Monday, October 5, 2015

House On The Hill


Image (c)  Erik Johansson




House on the Hill




I’ve built a  fine house on top of my head, grey
dormer windows, tall stories, preaching chimneys,
heavy boards of years across the door. 

It’s easier now, not going in and out,
and I needed a way to keep out the dead.


The time it's taken you'd never guess, to 
trim my ears into topiary frogs, meticulous sentinels here
by the door, crouched comical, listening and green

on the hair I’ve mowed smooth as a fog. Totems
well placed can help keep out the dead.


Of course, my eyes still stay outside, blind ovals in
the wild blow of storm, hit by each unseen coldslap surprise,
while inside my house, white incense smoke takes 

the sweetened song of a bird in a cage from attic
to hall, to ward the doors that keep out the dead.


There's the child in her room, lining treasures up.
See her bone beads of grace in a plastic cup gleam
rich red in an eyeglow turned in, flicker 

and spark giving light where there is
neither fire nor candle to keep out the dead.

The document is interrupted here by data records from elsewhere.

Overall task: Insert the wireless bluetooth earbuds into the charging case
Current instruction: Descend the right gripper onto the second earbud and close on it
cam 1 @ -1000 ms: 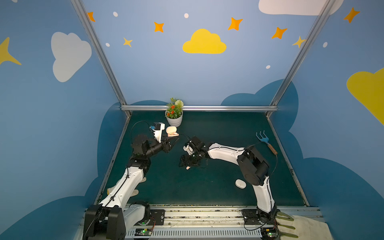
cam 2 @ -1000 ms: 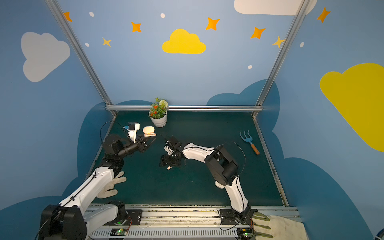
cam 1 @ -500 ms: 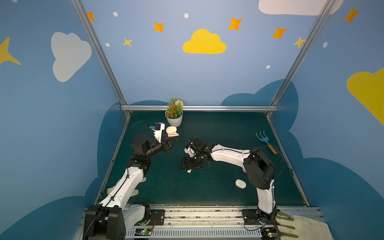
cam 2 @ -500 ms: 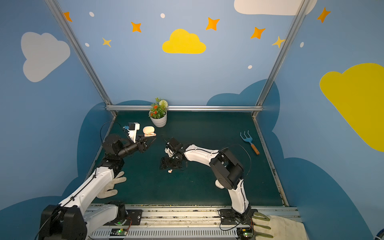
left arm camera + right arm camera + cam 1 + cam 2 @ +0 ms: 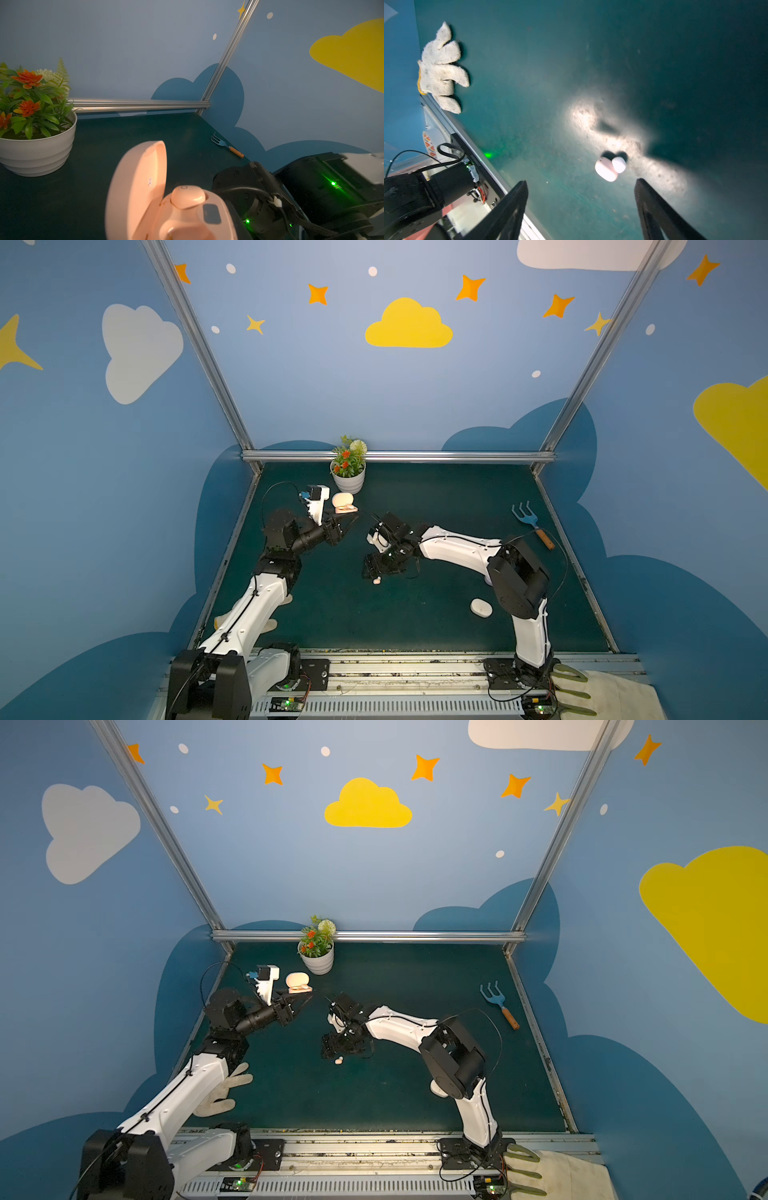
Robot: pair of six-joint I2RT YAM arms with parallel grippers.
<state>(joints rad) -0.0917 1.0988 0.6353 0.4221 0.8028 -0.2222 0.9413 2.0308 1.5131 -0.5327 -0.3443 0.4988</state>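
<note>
Desk: dark green surface carrying all that I work with.

Left arm and right arm: both reach toward the middle in both top views.

Potted plant: white pot with orange flowers, upright at the far edge of the desk.

Glove: knitted and whitish, lying flat on the desk beside my left arm.

Hand rake: blue tines and a wooden handle, lying near the desk's right edge, well apart from both arms.

Left pincer: near the plant. As far as I can read it from the top views, it is clamped on the base of the charging case. That case is pale pink, with its lid swung open and standing up.

Right pincer: pointing down at the desk near the middle, fingers wide apart, gripping nothing.

White case: oval and closed, on the desk beside my right arm.

Seated earbud: pale pink, resting in one socket of the open charging case.

Loose earbud: pale pink with a whitish tip, lying on the desk just ahead of the right pincer's fingertips, touching neither finger.
</note>
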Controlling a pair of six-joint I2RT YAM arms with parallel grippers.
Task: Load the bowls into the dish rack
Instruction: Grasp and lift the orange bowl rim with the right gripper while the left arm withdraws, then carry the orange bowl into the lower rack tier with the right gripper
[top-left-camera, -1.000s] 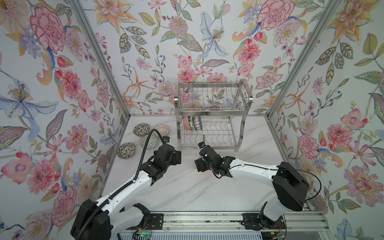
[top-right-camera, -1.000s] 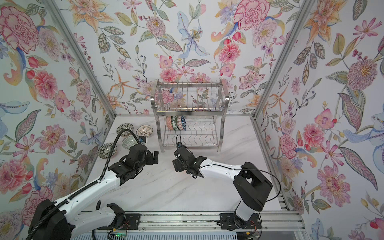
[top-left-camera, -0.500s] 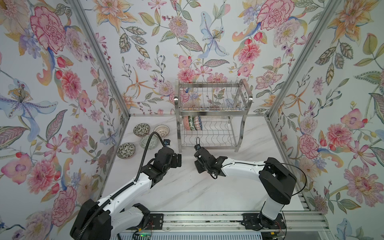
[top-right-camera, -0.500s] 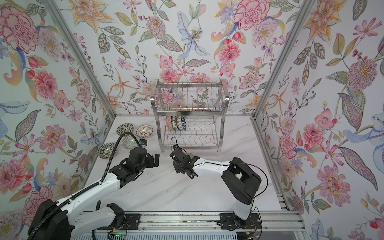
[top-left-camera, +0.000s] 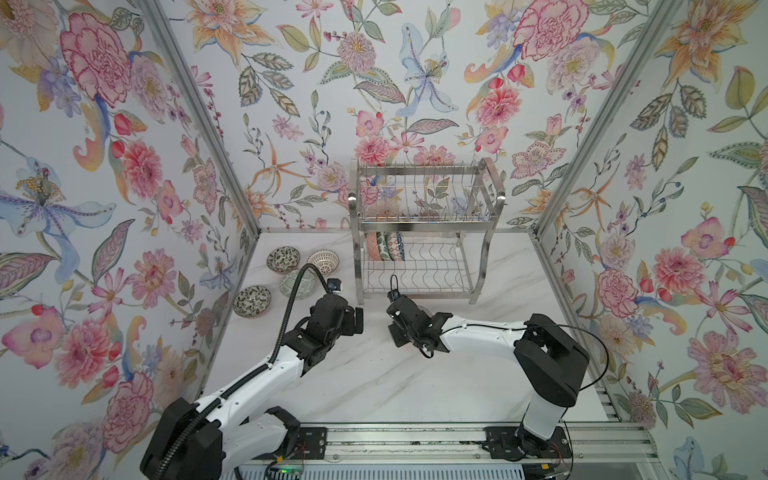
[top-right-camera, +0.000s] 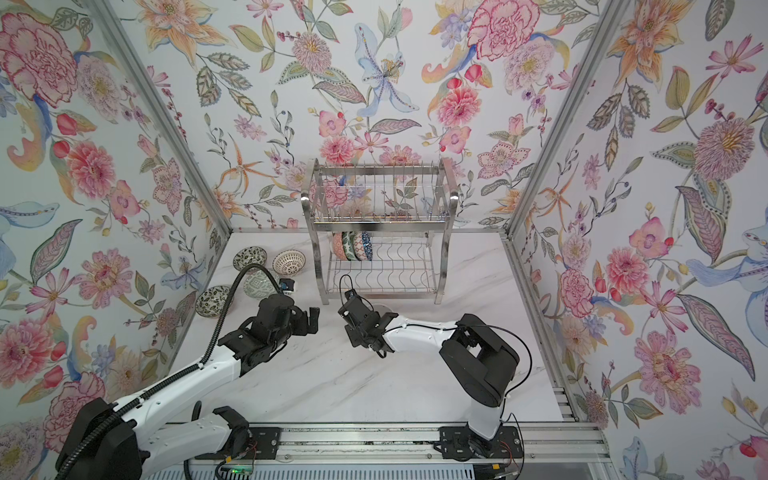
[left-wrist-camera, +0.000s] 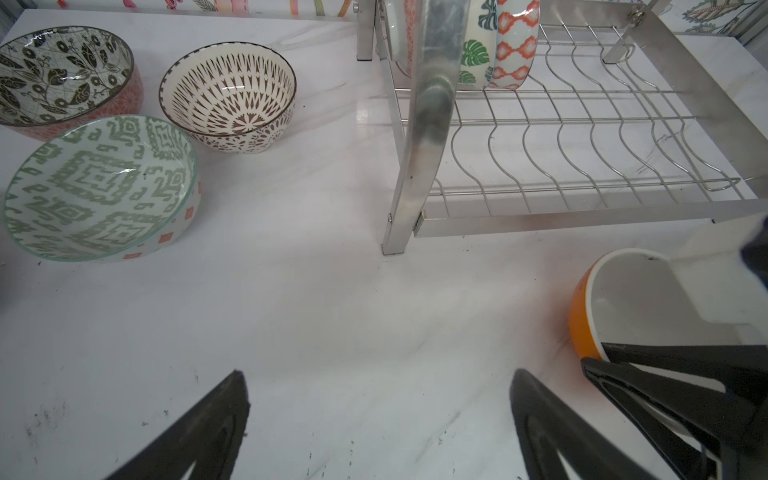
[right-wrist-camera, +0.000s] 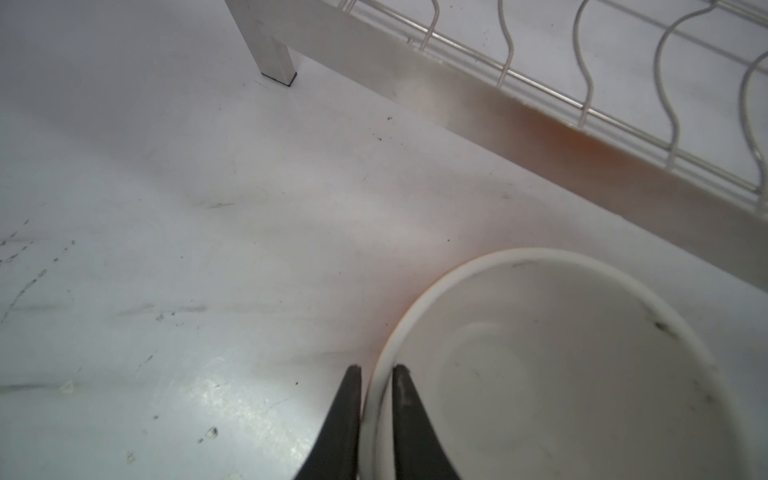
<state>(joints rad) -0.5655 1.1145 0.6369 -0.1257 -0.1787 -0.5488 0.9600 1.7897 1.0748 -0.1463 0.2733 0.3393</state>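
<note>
Clock: read on both top views, 12 o'clock at the back wall.
Surface: white marble-look surface (top-left-camera: 374, 386), lightly scuffed, bare from its middle to 6 o'clock and across to 3 o'clock.
Room: floral-papered walls (top-left-camera: 124, 137) close it in at 9, 12 and 3 o'clock, with aluminium corner posts (top-left-camera: 233, 187) at 11 and 1 o'clock.
Front edge: aluminium rail (top-left-camera: 415, 436) at 6 o'clock carries both arm bases.
Dish rack: two-tier shiny steel wire dish rack (top-left-camera: 424, 226) at 12 o'clock, near the back wall.
Racked bowls: patterned ceramic bowls standing on edge (top-left-camera: 384, 247) sit at the 9 o'clock end of the lower tier. The wavy slots toward 3 o'clock are open.
Loose bowls: at 10 o'clock by the wall are a black-leaf bowl (top-left-camera: 283, 258), a brown-lattice bowl (top-left-camera: 323, 262), a pale green bowl (top-left-camera: 296, 284) and a second black-floral bowl (top-left-camera: 252, 301).
Right tool (right-wrist-camera: 377, 370): clamped on the rim of an orange-outside, white-inside bowl (right-wrist-camera: 561, 353), one finger inside and one outside, just in front of the rack's lower front bar.
Left tool (left-wrist-camera: 376, 374): fingers wide apart with nothing between them, over bare surface at 9 o'clock of the right tool and apart from it.
</note>
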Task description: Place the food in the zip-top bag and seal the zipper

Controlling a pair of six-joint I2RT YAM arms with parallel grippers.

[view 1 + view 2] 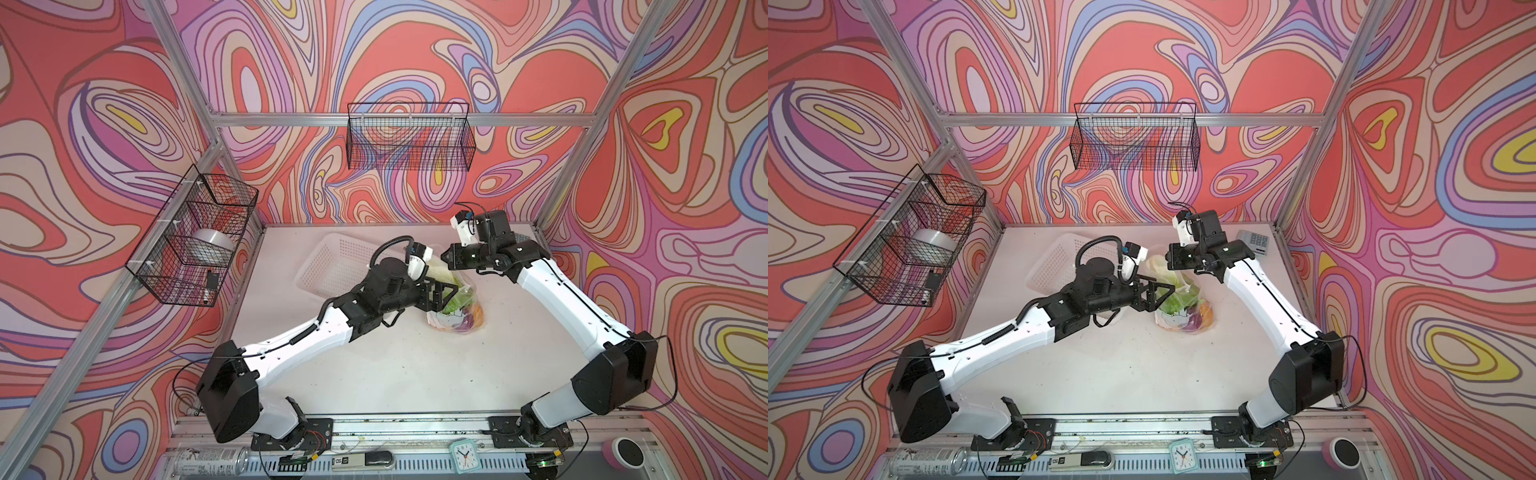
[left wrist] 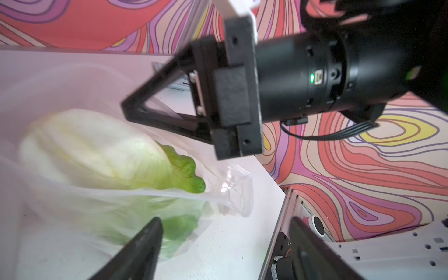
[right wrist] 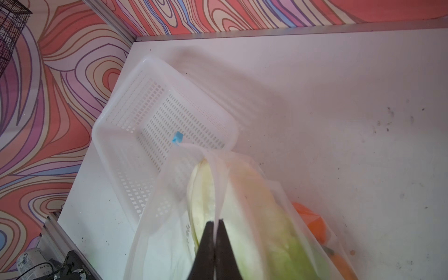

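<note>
Right end effector [image 3: 214, 221] clamped shut on zipper [image 3: 219, 184] of zip-top bag [image 3: 155, 213]. Left end effector [image 2: 224, 220] spread wide beside bagged napa cabbage [image 2: 97, 155]. Bag print too blurred to be read.

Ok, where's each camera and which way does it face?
Top views: high above the front, looking down at the white table; both arms whole.
Left wrist: on the left arm, looks past its open left gripper at the green-white napa cabbage and clear crinkly zip-top bag; right gripper ahead.
Right wrist: looks down its right gripper, shut on the bag's mouth, toward the white perforated basket.
Shared: bag and cabbage.
</note>
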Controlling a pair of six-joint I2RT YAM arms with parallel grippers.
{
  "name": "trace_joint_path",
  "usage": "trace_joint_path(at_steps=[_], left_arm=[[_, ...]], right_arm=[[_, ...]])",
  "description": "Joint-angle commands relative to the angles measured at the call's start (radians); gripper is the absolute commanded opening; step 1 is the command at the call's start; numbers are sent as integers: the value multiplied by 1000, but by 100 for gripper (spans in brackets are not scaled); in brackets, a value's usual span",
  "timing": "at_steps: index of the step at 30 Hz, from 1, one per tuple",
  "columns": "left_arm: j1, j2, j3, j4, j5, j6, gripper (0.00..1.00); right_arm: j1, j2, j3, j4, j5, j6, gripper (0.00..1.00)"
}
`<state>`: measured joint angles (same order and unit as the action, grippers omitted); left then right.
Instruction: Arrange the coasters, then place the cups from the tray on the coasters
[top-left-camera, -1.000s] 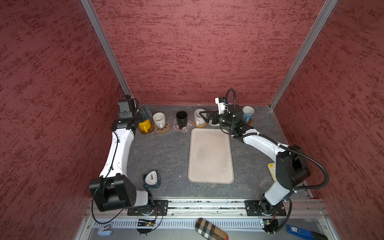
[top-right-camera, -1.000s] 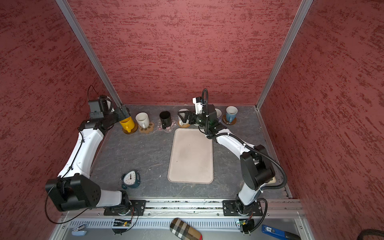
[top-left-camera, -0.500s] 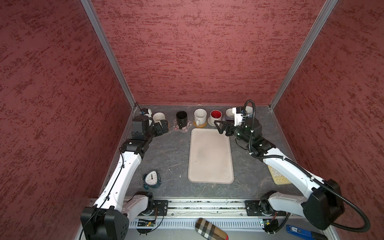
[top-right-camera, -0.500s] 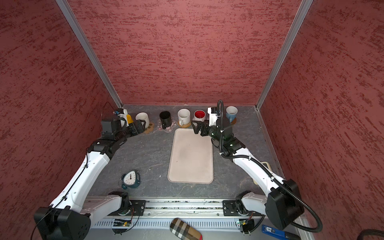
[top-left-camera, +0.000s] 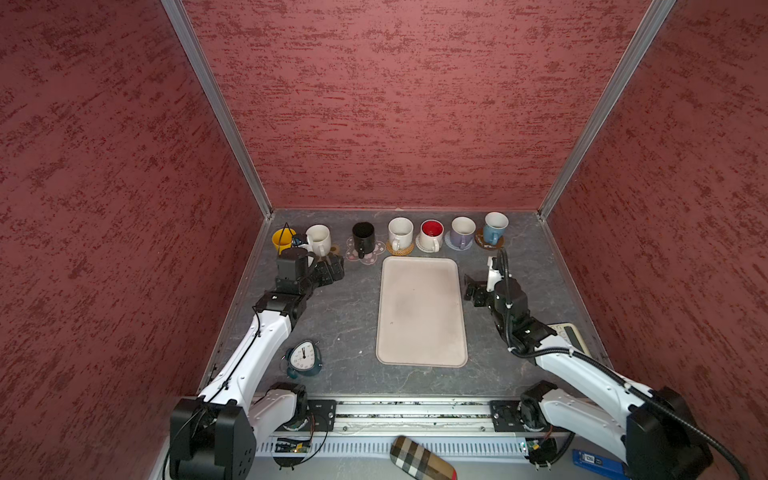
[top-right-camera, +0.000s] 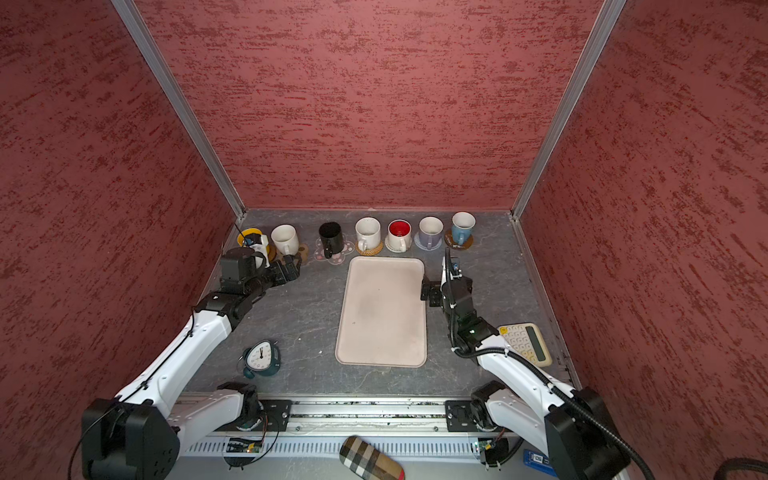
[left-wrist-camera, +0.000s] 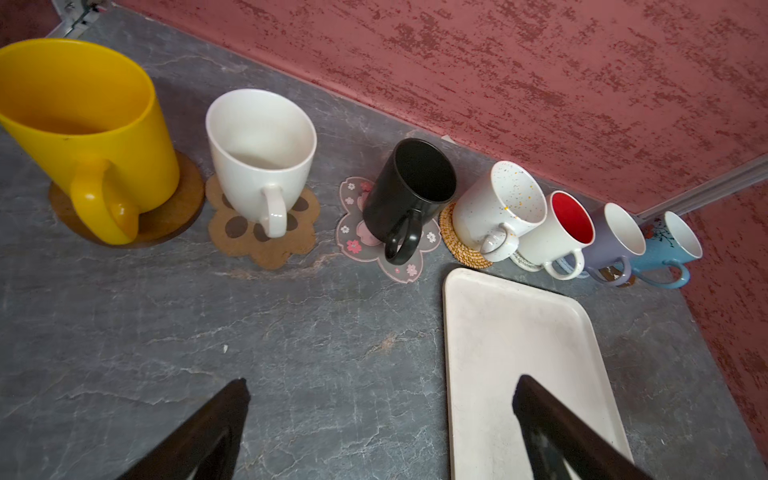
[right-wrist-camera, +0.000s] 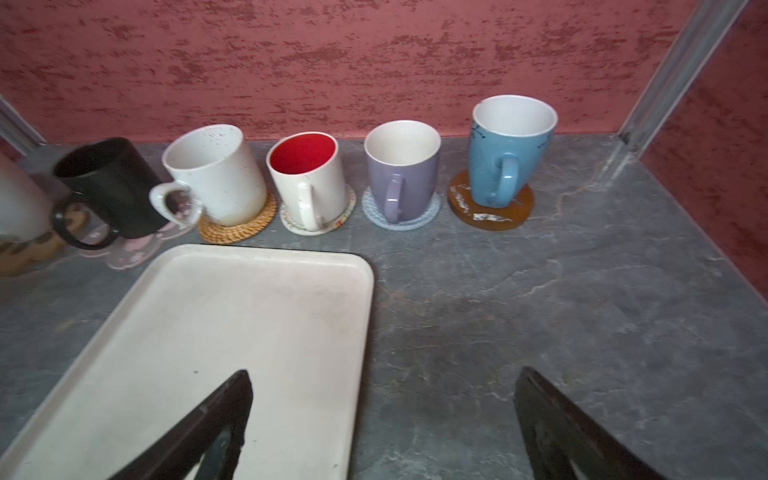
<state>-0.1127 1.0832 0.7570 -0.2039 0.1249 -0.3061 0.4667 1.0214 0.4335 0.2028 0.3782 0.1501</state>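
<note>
Several cups stand in a row along the back wall, each on a coaster: yellow (top-left-camera: 282, 240) on a brown disc (left-wrist-camera: 174, 216), white (left-wrist-camera: 259, 158) on the paw (left-wrist-camera: 257, 249), black (top-left-camera: 363, 237) on the pink flower (left-wrist-camera: 353, 245), speckled white (right-wrist-camera: 216, 174) on rattan (right-wrist-camera: 241, 232), red-inside (right-wrist-camera: 307, 174), lavender (right-wrist-camera: 403, 174), and blue (right-wrist-camera: 511, 149) on a brown disc (right-wrist-camera: 490, 216). The beige tray (top-left-camera: 422, 311) lies bare. My left gripper (top-left-camera: 334, 268) hangs open in front of the white cup. My right gripper (top-left-camera: 471, 291) is open over the tray's right edge. Neither holds anything.
A teal alarm clock (top-left-camera: 303, 359) stands front left beside my left arm. A cream calculator (top-right-camera: 525, 343) lies front right, partly under my right arm. A plaid case (top-left-camera: 422, 459) rests below the front rail. Red walls close in the back and both sides.
Both arms have drawn back from the cup row toward the front. The left gripper left the yellow cup; the right one moved down beside the tray's right edge.
</note>
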Motion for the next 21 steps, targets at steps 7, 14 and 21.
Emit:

She wears my mist necklace of disappearing jewels
clothes of umber leaves, shoes from old squirrel tracks
left on the lawn, paints my face with the scent 

of rosemary rubbed on the dark skin of dawn,
come climbing up over the living and dead.


And the view is good from the slanting roof,
laid on the summit of my growth, looking out
where my own eyes ever go, beyond my topiary ear

to the walled horizon of clouds and fear
the dead must cross to get to here.


~May 2011
A little Octoberish music from the past, which I was inspired to dig out of mothballs by a post at Oran's Well. I haven't revised it much.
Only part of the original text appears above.